### What you will do
Copy each line below that has "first".

### Dataset extract
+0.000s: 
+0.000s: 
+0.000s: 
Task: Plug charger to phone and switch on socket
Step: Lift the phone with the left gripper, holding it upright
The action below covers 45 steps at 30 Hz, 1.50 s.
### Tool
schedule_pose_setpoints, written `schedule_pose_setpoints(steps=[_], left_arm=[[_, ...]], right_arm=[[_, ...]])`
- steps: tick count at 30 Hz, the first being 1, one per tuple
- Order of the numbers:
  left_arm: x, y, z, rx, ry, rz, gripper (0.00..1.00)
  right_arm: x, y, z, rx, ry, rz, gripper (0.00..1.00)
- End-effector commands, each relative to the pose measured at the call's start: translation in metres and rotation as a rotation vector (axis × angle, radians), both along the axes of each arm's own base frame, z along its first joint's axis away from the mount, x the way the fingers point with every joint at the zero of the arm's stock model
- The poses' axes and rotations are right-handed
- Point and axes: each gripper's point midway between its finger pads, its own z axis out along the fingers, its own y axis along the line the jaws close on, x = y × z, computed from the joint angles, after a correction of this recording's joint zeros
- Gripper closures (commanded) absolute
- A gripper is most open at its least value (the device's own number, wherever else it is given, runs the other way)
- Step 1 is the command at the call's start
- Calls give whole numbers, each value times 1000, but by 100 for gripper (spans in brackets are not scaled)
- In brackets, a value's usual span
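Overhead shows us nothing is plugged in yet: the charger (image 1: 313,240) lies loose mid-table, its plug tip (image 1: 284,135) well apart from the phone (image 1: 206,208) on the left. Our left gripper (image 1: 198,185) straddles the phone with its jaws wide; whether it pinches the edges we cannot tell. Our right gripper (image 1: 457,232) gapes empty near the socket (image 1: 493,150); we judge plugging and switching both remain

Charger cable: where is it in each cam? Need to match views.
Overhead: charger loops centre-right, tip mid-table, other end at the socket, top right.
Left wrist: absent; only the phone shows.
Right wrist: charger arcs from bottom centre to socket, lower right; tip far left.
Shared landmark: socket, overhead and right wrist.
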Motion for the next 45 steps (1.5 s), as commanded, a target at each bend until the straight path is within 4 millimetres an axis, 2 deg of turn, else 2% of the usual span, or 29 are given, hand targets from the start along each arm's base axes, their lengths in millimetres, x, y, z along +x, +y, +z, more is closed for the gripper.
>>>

### Answer to the problem
- steps: tick count at 30 Hz, the first being 1, one per tuple
- End-effector commands, each relative to the pose measured at the call's start: translation in metres and rotation as a rotation vector (axis × angle, radians), both along the axes of each arm's own base frame, z along its first joint's axis away from the mount, x the way the fingers point with every joint at the zero of the arm's stock model

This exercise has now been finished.